Una pareja de cormoranes también toma el sol en una roca. La verdad, estaban bastante lejos y la fotografía no ha quedado muy bien que digamos.

Pareja de cormoranes

Las garzas se empeñan en quitarle el protagonismo a las espátulas y posan cerca de la cámara. Me hubiese gustado poder acercarme más aún.

Garza real

Mientras tanto, las espátulas esperan a lo lejos ser fotografiadas.

Grupo de espátulas

He de decir que la prácticamente nula experiencia dentro de un hidro hide provocó que me decidiera salir a fotografiar un día donde hizo mucho viento. Ya he aprendido que eso es un error porque es tremendamente difícil enfocar sobre una base que flota en el agua ante los continuos movimientos de esta. No obstante, uno hizo lo que pudo.

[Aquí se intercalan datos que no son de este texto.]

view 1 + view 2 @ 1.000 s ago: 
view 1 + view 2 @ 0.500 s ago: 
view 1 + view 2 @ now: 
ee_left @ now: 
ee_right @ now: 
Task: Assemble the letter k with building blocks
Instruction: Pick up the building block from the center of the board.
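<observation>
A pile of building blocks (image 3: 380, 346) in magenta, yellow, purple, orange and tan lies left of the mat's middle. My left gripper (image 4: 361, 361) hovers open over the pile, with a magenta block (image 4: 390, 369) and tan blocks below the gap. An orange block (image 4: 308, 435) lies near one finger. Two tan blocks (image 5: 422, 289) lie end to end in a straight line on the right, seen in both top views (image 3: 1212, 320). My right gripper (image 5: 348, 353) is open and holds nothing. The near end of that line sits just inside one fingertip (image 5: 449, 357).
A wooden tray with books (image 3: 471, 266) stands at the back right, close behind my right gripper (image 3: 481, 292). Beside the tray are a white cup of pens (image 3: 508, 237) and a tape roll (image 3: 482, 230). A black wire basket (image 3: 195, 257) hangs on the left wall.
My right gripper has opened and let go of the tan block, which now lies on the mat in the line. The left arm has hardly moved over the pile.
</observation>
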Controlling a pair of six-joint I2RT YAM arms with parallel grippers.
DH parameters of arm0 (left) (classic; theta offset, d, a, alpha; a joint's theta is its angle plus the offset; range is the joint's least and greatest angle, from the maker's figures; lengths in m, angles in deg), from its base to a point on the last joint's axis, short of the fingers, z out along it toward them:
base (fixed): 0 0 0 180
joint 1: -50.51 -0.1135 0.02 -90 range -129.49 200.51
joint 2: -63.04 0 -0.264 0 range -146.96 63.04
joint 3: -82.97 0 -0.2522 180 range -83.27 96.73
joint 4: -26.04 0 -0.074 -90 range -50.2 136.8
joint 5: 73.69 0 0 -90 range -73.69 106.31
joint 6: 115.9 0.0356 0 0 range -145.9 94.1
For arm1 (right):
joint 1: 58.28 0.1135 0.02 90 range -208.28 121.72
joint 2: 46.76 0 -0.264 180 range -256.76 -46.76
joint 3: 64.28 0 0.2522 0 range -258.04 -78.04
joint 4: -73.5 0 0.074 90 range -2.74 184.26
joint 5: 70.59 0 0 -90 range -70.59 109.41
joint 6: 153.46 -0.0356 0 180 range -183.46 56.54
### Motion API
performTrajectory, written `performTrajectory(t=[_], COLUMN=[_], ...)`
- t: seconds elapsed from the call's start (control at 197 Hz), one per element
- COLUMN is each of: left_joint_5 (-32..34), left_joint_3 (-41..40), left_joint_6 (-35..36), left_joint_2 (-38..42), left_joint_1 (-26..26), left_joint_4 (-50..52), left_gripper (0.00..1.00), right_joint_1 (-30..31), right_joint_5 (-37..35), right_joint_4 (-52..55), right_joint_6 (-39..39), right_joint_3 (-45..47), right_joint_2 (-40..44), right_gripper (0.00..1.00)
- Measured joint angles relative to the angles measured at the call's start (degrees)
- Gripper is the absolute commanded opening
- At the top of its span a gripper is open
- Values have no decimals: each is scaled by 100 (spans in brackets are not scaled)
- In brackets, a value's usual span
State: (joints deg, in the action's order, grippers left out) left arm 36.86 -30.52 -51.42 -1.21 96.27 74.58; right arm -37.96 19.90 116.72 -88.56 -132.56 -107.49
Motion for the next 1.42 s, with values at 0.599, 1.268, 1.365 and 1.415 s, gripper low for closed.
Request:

Otro andarríos chico me dio unos minutos de satisfacción. Fue quien más perdió la vergüenza y se puso a merodear por delante de la cámara durante unos 3 o 4 minutos. Lo tuve a escasos 5 o 6 metros.

Andarríos chico
Andarríos chico
Andarríos chico

Y ahora sí, al fin, me decido ir en busca de las espátulas. Mi objetivo era acercarme hasta una de ellas que posa sola en una roca. Cruzo los dedos para que no se espante con la llegada del hidro hide. Fui aproximándome muy lentamente, sin movimientos bruscos y vi que el ave aguantaba el tipo. La emoción fue en aumento al ver que cada vez la tenía más cerca y ni se inmutaba. Igualmente, me dio capturas bastante aceptables, a pesar de que el agua no dejaba de moverse y la dificultad para enfocarla.

Espátula común
Espátula común
Espátula común
Espátula común

Las cigüeñuelas son animales incansables buscando comida en las orillas de las charcas y embalses. La captura de una de ellas es la foto que más me gustó de la tarde, por encima de las espátulas o garzas, ya que la luz en esos momentos era preciosa.

Cigüeñuela buscando comida
Cigüeñuela en alerta
Cigüeñuela en alerta

Al día apenas le quedaban unos minutos de sol y noté la presencia de una garza en lo alto de una roca. Me dije a mí mismo que no podía volverme a casa sin obtener una foto suya desde cerca. Seguí el mismo método que con la espátula anterior y me acerqué muy despacio. Igualmente, el ave aguantó el tipo y dejó que me volviera feliz.

Garza real vigilante
Garza real vigilante
Garza real vigilante
Garza real en alerta

Con la marcha de esta garza, la charca ha quedado prácticamente vacía de aves. Desconozco la hora que es aunque lo deduzco por el rato que llevo fotografiando y porque el sol está a escasos minutos de desaparecer hasta el día siguiente.

Puesta de sol
Puesta de sol

Después de casi dos horas doy por finalizada la sesión fotográfica dentro de mi hidro hide. Por encima de conseguir mejores o peores fotos me quedo con la sensación de volver a recuperar la ilusión por seguir practicando esta modalidad, puesto que con la mala experiencia de la vez anterior me desanimé bastante. Ayer no terminé la sesión con un cansancio extremo (ni siquiera probé el agua que me llevé) y al salir tenía las fuerzas suficientes para llegar hasta el coche sin creer que me iba a desmayar. El único cansancio que tuve fue en las piernas; es lo que tiene haberme recorrido andando toda la charca de arriba abajo, habiendo momentos de tener que recurrir a nadar con los pies porque la charca me cubría hasta el cuello.

Soy consciente de que tengo que mejorar mucho en las fotos. Sin ir más lejos, encuadrar mejor, enfocar mejor y conseguir fotos de las aves en acción. Poco a poco lo iré consiguiendo. Es lo bonito del mundo de la fotografía, el ir mejorando en cada salida a captar la naturaleza que nos rodea.

Sin más que contar, me despido de vosotros hasta otra aventura. No tengo nada programado próximamente, aunque sí os digo que el próximo otoño promete ser emocionante. Habrá que cruzar los dedos para que los planes salgan bien.